Among 89 patients with a follow-up longer than 60 months, 65 (73%) had aminotransferase levels lower than twice the upper limit of normal (2002 criteria), but only 23 (25.8%) consistently maintained normal aminotransferase levels (2010 criteria) with low steroid doses (2-4
mg of methylprednisolone daily or every other day).

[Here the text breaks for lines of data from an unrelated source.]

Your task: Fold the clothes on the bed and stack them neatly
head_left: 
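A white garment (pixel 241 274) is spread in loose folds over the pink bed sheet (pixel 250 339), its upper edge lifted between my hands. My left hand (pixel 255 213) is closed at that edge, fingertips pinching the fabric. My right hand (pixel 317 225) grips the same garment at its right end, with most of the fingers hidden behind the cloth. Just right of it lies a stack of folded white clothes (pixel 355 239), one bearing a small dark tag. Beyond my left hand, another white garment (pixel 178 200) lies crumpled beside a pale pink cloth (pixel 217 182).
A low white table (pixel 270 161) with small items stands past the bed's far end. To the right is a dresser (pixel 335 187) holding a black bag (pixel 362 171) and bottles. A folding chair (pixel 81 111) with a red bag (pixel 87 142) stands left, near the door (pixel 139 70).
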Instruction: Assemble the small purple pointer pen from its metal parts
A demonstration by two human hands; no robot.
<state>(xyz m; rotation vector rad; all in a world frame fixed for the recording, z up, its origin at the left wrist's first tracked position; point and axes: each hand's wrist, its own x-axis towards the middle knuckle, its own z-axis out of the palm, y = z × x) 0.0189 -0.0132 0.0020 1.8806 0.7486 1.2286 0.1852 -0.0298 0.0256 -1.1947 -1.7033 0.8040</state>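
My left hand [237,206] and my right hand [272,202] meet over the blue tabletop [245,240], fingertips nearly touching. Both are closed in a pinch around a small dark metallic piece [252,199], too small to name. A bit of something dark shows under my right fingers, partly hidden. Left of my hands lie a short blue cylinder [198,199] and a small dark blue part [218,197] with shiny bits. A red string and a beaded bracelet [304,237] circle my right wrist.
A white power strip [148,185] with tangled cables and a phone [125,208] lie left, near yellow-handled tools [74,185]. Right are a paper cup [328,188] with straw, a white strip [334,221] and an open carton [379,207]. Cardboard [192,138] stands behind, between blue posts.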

Interestingly, from a clinical standpoint, after a mean follow-up longer than 100 months, only 1 of the 23 patients (4%) fulfilling the 2010 criteria of remission experienced 5-Fluoracil datasheet histological worsening of the disease (mild to severe liver histology), whereas 36 of the 66 patients (54.5%) whose aminotransferase levels did not normalize had histological (14 with severe histology and 9 with cirrhosis) or clinical evidence (11 with end-stage liver disease, 1 with decompensated cirrhosis, and 1 with hepatocellular carcinoma) of uncontrolled and evolving liver disease. In summary, in our experience, the application of the 2010 criteria flips the previously codified remission rate from
73% to 26%. Complete-response patients have a very good long-term prognosis virtually free of significant clinical events, whereas patients whose serum aminotransferases 上海皓元医药股份有限公司 are unable to be stably normalized are those Akt inhibitor with the highest probability of developing long-term complications, which not rarely may prove to be lethal. These are the patients most likely to benefit from new pharmacological, cellular, and molecular therapies.4, 5 Luigi Muratori M.D.* , Paolo Muratori M.D.* , Giulia Lanzoni M.D.* , Silvia Ferri M.D.* , Marco Lenzi M.D.* , * Department of Clinical Medicine, Alma Mater Studiorum–University of Bologna,
Bologna, Italy, Sant’Orsola-Malpighi Polyclinic, Bologna, Italy. “
“We read with great interest the article by Pascale et al.,[1] reporting a man with chronic hepatitis C virus (HCV) genotype 1b infection who relapsed after telaprevir-based triple therapy and achieved sustained virologic response (SVR) with a subsequent 48-week course of dual therapy (peginterferon alfa/ribavirin). We think the definition of failure to respond to telaprevir-based triple therapy seems not appropriate. This patient received telaprevir, peginterferon alfa-2a, and ribavirin for only 12 weeks in the phase 2 study.